» **Supplied information**
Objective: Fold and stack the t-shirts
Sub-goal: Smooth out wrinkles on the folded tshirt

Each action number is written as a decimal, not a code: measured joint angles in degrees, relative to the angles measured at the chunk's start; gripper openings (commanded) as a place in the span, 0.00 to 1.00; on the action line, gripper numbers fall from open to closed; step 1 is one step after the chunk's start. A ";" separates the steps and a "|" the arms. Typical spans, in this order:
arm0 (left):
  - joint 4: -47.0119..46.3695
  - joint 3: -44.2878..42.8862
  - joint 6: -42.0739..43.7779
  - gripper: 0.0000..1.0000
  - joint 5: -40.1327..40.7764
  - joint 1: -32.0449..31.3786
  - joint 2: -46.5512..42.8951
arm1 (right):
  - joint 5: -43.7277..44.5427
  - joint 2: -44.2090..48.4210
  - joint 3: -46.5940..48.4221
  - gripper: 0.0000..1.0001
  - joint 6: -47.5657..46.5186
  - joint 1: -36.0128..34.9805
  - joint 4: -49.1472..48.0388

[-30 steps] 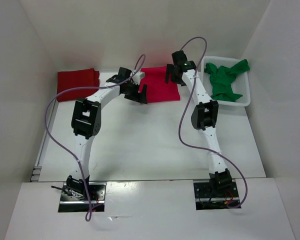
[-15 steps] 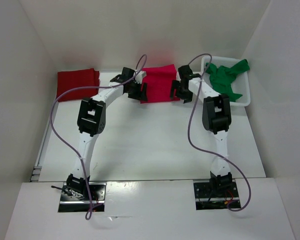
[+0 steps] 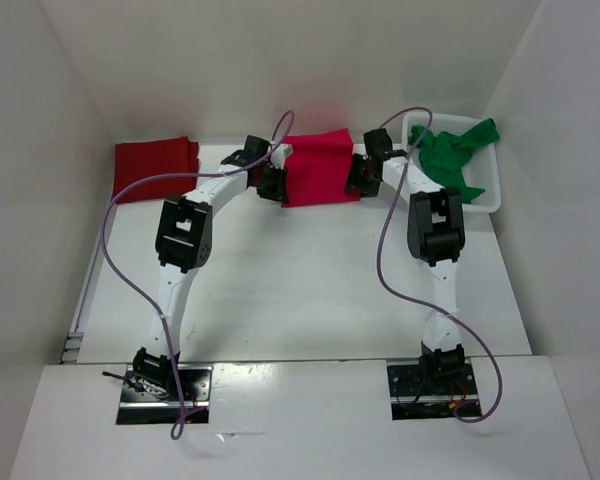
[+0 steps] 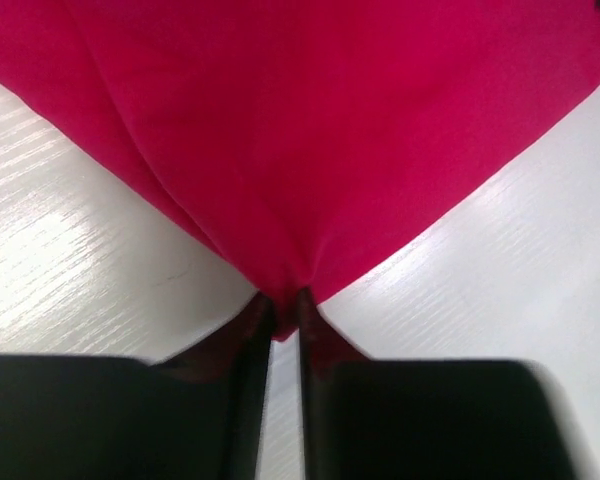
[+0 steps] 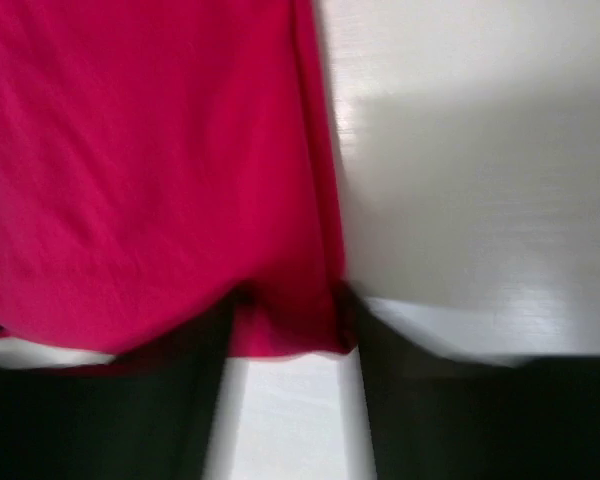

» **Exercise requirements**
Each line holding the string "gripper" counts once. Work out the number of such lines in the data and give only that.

» **Written answer**
3